Manfaat BFS dalam Pemrosesan Data Graf
1. Menemukan Jalur Terpendek (Shortest Path)
-
Pada graf tak berbobot, BFS menjamin menemukan jalur dengan jumlah edge (sisi) paling sedikit.
-
Berguna untuk:
-
Sistem navigasi (peta jalan, transportasi umum).
-
Routing jaringan komputer (menemukan rute tercepat tanpa bobot).
-
2. Analisis Konektivitas Jaringan
-
BFS bisa mengecek apakah semua node dalam jaringan saling terhubung.
-
Bisa dipakai untuk mendeteksi komponen terhubung dalam graf.
-
Aplikasi:
-
Mengecek apakah server masih bisa dicapai dalam jaringan.
-
Analisis hubungan dalam jejaring sosial (misalnya “siapa saja teman dalam radius 2 koneksi”).
-
3. Eksplorasi Data Secara Bertingkat (Level-Order Traversal)
-
BFS menelusuri graf berdasarkan lapisan/level.
-
Manfaat:
-
Menentukan node yang jaraknya k dari node sumber.
-
Digunakan dalam sistem penyebaran informasi (broadcast) dalam jaringan.
-
4. Dasar untuk Algoritma Lain
-
BFS menjadi fondasi untuk banyak algoritma graf:
-
Ford-Fulkerson (aliran maksimum pada jaringan).
-
Edmonds-Karp (variasi Ford-Fulkerson dengan BFS).
-
Algoritma untuk bipartite graph checking.
-
5. Pencarian dan Penemuan Rute dalam AI
-
Dalam kecerdasan buatan (AI), BFS dipakai untuk:
-
Menelusuri ruang kemungkinan (state-space).
-
Menyelesaikan puzzle, game tree (misalnya catur, tic-tac-toe).
-
Robot pathfinding (mencari rute terpendek dalam labirin).
-
6. Efisiensi dalam Pemrosesan Data Skala Besar
-
Dengan kompleksitas
O(V + E), BFS relatif cepat untuk graf dengan banyak node dan edge. -
Cocok untuk:
-
Sistem rekomendasi (misalnya mencari hubungan antar pengguna).
-
Analisis jaringan transportasi (kereta, bus, penerbangan).
-
Ringkasan
Secara umum, manfaat BFS dalam pemrosesan data berbasis graf adalah:
-
✅ Menemukan jalur terpendek dalam graf tak berbobot.
-
✅ Menentukan keterhubungan antar node.
-
✅ Eksplorasi graf berdasarkan level.
-
✅ Menjadi dasar bagi algoritma lanjutan.
-
✅ Berguna dalam AI, jaringan, navigasi, dan big data.

Penutup
Algoritma Breadth-First Search (BFS) merupakan salah satu algoritma fundamental dalam pemrosesan data berbasis graf yang bekerja dengan cara menjelajahi simpul secara bertingkat (level-wise). Melalui pendekatan traversal melebar, BFS mampu menemukan jalur terpendek pada graf tak berbobot, menganalisis konektivitas jaringan, serta menjadi dasar bagi berbagai algoritma graf lainnya.

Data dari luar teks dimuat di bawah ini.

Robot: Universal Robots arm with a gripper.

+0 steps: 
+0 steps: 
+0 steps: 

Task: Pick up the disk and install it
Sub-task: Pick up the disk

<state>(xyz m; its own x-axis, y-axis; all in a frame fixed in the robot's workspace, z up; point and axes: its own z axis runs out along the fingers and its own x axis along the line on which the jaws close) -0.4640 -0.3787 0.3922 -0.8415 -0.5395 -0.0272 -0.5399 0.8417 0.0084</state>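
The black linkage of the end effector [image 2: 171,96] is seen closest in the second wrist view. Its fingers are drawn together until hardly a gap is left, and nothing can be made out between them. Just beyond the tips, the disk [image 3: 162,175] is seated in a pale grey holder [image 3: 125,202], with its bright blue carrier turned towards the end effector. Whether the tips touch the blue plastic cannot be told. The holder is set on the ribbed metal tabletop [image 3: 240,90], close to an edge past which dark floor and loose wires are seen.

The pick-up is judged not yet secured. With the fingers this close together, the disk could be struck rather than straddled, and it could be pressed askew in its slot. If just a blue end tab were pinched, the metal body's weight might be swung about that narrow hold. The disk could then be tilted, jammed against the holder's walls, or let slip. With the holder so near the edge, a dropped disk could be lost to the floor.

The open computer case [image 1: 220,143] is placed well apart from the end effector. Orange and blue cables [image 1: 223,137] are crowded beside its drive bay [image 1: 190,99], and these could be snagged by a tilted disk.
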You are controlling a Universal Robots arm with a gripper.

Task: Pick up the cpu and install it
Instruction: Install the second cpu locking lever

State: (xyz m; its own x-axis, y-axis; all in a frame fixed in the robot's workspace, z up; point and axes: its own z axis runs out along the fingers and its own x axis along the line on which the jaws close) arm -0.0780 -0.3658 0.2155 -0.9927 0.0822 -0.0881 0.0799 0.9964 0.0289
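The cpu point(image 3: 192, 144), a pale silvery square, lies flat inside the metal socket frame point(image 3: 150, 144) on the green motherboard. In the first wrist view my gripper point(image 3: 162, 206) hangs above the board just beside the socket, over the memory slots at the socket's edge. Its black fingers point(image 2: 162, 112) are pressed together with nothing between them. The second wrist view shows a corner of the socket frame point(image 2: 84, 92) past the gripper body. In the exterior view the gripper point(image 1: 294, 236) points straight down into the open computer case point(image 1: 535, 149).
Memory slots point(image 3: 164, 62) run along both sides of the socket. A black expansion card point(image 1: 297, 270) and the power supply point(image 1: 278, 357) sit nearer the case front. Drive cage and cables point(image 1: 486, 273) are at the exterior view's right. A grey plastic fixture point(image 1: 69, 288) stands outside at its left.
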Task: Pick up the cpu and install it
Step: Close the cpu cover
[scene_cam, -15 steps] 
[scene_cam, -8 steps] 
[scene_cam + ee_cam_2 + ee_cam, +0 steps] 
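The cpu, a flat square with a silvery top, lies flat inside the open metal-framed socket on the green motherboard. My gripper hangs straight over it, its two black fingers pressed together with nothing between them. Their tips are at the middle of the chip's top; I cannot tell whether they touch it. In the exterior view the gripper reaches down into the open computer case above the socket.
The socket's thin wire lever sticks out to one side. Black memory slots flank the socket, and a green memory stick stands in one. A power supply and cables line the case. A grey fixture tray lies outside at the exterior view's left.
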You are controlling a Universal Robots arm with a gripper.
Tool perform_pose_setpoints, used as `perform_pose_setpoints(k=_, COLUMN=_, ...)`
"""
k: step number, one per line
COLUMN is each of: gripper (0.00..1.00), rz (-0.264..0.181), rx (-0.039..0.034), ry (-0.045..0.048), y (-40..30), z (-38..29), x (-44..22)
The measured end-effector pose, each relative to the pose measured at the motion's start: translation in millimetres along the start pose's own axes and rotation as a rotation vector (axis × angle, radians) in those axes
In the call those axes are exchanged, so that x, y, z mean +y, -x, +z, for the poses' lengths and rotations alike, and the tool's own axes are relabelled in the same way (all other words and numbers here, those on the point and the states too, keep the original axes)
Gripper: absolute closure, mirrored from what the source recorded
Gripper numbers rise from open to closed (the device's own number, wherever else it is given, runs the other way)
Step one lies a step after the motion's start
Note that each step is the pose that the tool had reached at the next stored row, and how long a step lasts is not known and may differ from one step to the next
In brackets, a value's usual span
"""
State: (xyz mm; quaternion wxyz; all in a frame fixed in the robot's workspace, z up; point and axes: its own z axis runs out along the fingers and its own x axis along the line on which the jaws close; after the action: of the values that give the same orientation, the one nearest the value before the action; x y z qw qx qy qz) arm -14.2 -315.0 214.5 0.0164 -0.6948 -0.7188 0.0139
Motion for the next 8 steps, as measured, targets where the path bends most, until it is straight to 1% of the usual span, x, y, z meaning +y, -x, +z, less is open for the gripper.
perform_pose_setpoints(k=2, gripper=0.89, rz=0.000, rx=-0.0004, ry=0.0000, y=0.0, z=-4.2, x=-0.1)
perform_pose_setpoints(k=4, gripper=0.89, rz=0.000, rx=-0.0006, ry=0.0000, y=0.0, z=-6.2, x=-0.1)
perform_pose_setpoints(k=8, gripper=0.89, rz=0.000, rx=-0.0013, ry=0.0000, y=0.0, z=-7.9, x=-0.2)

Dengan kompleksitas yang efisien, BFS sangat bermanfaat dalam berbagai bidang, mulai dari pemetaan rute transportasi, analisis jaringan komputer, jejaring sosial, hingga kecerdasan buatan (AI). Oleh karena itu, pemahaman mendalam tentang BFS menjadi penting bagi siapa saja yang ingin menguasai konsep dasar algoritma graf dan penerapannya dalam kehidupan nyata.